50 mL of 0.2 molal urea solution (density = 1.012 g mL$$^{-1}$$ at 300 K) is mixed with 250 mL of a solution containing 0.06 g of urea. Both the solutions were prepared in the same solvent. The osmotic pressure (in Torr) of the resulting solution at 300 K is ____.

[Use: Molar mass of urea = 60 g mol$$^{-1}$$; gas constant, R = 62 L Torr K$$^{-1}$$ mol$$^{-1}$$; Assume, $$\Delta_{mix}H = 0$$, $$\Delta_{mix}V = 0$$]

Osmotic pressure is given by $$\pi=\dfrac{n_{\text{total}}RT}{V_{\text{solution}}}$$, where
$$n_{\text{total}}$$ = total number of moles of solute after mixing,
$$R = 62\;{\text{L Torr K}}^{-1}{\text{mol}}^{-1}$$ (given),
$$T = 300\;\text{K}$$ (given),
$$V_{\text{solution}}$$ = final volume of the mixed solution in litres.

Step 1: Moles of urea in the 50 mL, 0.2 molal solution

Molality definition: $$m = \dfrac{n}{\text{mass of solvent (kg)}}$$

Let the mass of solvent in this solution be $$w\; \text{g}$$.
Then $$n = m \times \dfrac{w}{1000} = 0.2 \times \dfrac{w}{1000}=0.0002w$$ mol.

Mass of solute $$= n \times M = 0.0002w \times 60 = 0.012w \;\text{g}$$.

Total mass of this solution $$= w + 0.012w = 1.012w \;\text{g}$$.

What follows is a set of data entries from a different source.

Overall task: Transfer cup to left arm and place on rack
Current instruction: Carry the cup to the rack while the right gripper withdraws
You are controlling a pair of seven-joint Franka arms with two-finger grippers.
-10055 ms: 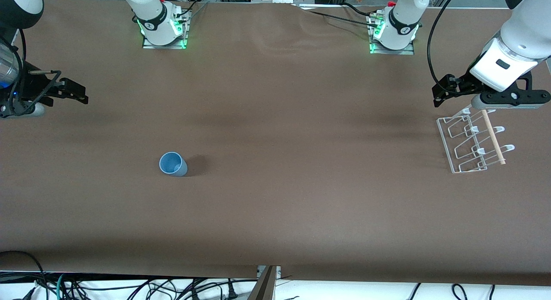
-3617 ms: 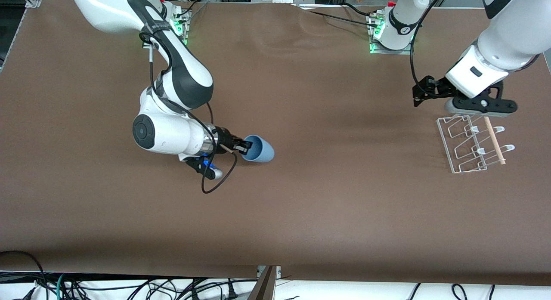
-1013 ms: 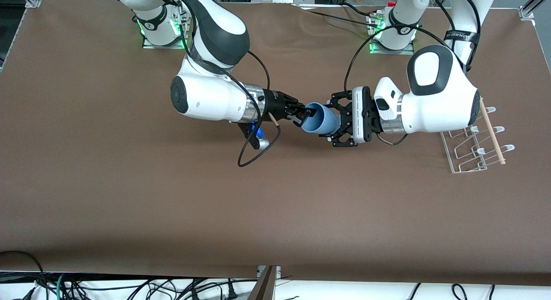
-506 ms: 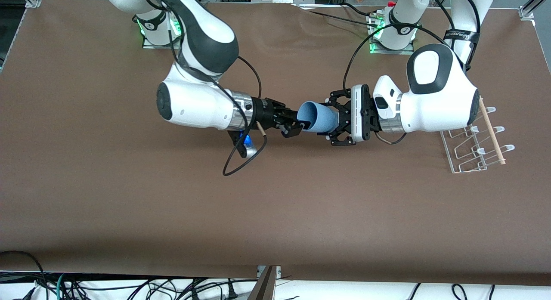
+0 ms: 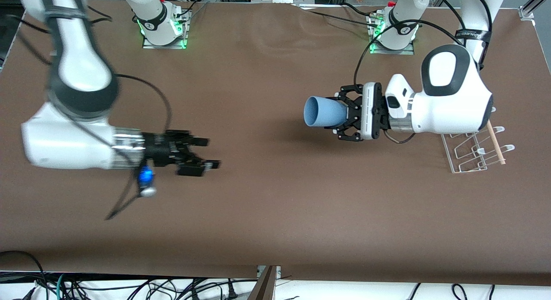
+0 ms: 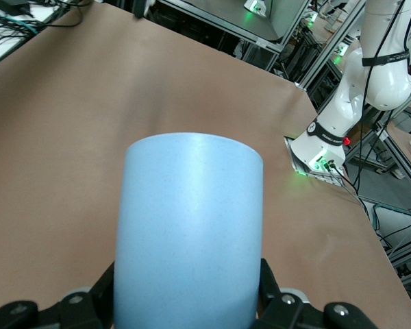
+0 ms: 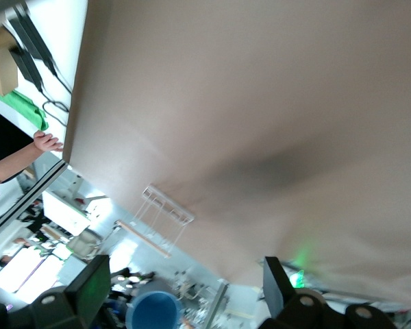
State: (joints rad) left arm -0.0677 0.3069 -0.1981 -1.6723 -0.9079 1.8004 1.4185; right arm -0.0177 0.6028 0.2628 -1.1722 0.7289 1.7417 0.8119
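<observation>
Cup: we see the light-blue cup [image 5: 323, 112] lying sideways in the air, its open mouth turned toward the right arm's end of the table and its base toward the left gripper [image 5: 344, 118]. In the left wrist view the cup [image 6: 189, 233] fills the space between the black fingers [image 6: 277, 296], its wall pressed by them on both sides.

Left gripper: we find it pinching the cup near its base, held level over the brown table [image 5: 275, 196], with the white wrist and arm running off toward the rack.

Rack: the wire rack [image 5: 471, 146] stands on the table at the left arm's end, partly covered by the left arm's elbow, well apart from the cup. Its wooden dowel [image 5: 495, 143] runs along the side away from the cup.

Right gripper: we see the right gripper [image 5: 202, 156] over the table toward the right arm's end, well apart from the cup, with its two black fingers spread and nothing between them. Its own wrist view shows the fingers [image 7: 92, 284] apart, bare table between them, and the rack [image 7: 161, 223] and the cup [image 7: 153, 310] small in the distance.

Table: a soft shadow lies on the brown cloth under the cup.
</observation>
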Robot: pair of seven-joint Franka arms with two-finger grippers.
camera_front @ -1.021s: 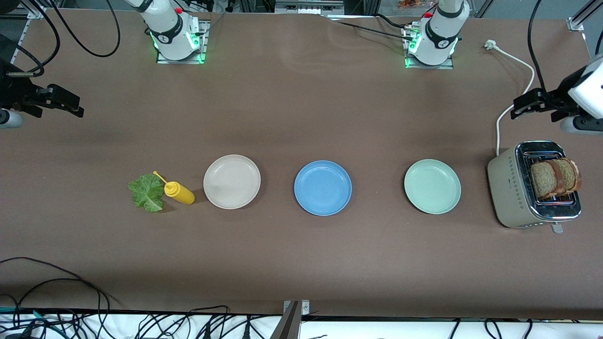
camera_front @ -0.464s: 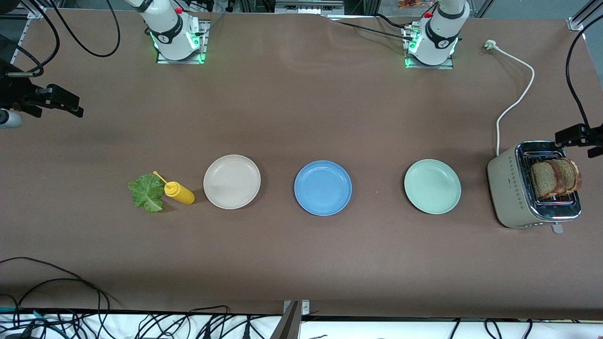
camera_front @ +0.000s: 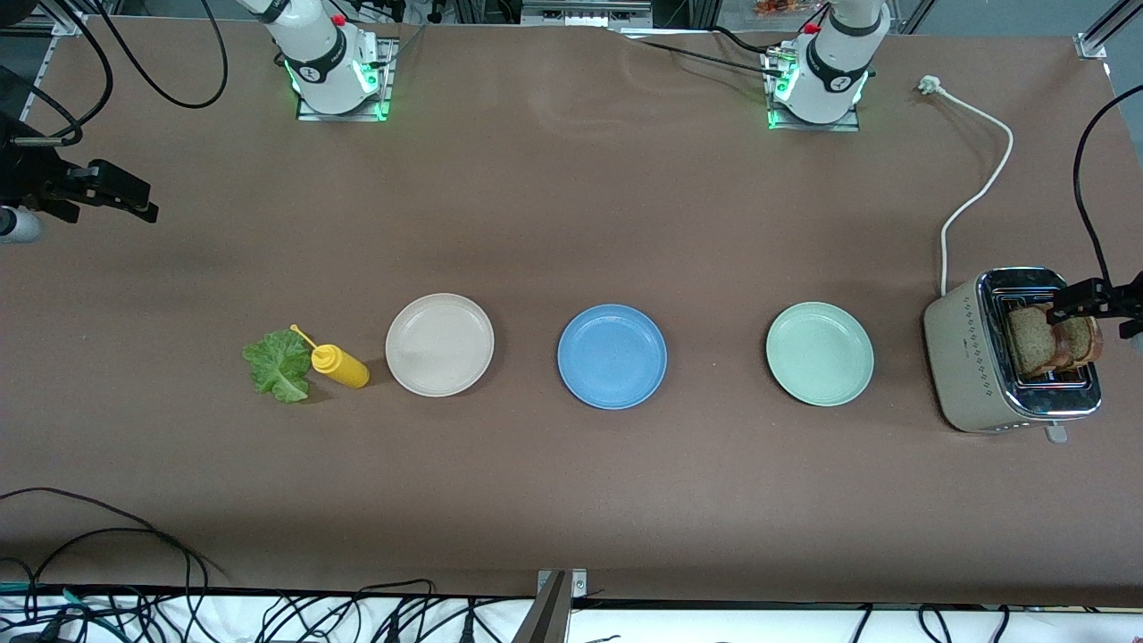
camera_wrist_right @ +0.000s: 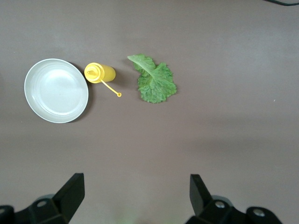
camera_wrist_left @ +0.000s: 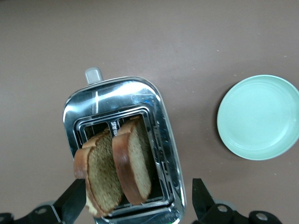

Using the density (1.012 g mL$$^{-1}$$):
$$\text{mass} = \text{density} \times \text{volume} = 1.012 \times 50 = 50.6 \;\text{g}$$.

So $$1.012w = 50.6 \;\Rightarrow\; w = 50.0\;\text{g}$$.

Therefore, moles of urea in this portion
$$n_1 = 0.0002 \times 50 = 0.01\;\text{mol}$$.

Step 2: Moles of urea in the 250 mL second solution

Given mass of urea = 0.06 g.
$$n_2 = \dfrac{0.06}{60} = 0.001\;\text{mol}$$.

Step 3: Total moles after mixing

$$n_{\text{total}} = n_1 + n_2 = 0.01 + 0.001 = 0.011\;\text{mol}$$.

Step 4: Total volume of the mixed solution

Assuming $$\Delta_{mix}V = 0$$ (volume is additive):
$$V_{\text{solution}} = 50\;\text{mL} + 250\;\text{mL} = 300\;\text{mL} = 0.300\;\text{L}$$.

Step 5: Osmotic pressure

$$\pi = \dfrac{n_{\text{total}} RT}{V_{\text{solution}}} = \dfrac{0.011 \times 62 \times 300}{0.300}$$

First compute the concentration:
$$\dfrac{0.011}{0.300}=0.0366667\;\text{mol L}^{-1}$$.

Then
$$\pi = 0.0366667 \times 62 \times 300 = 0.0366667 \times 18\,600 \approx 682\;\text{Torr}$$.

Hence, the osmotic pressure of the resulting solution at 300 K is 682 Torr.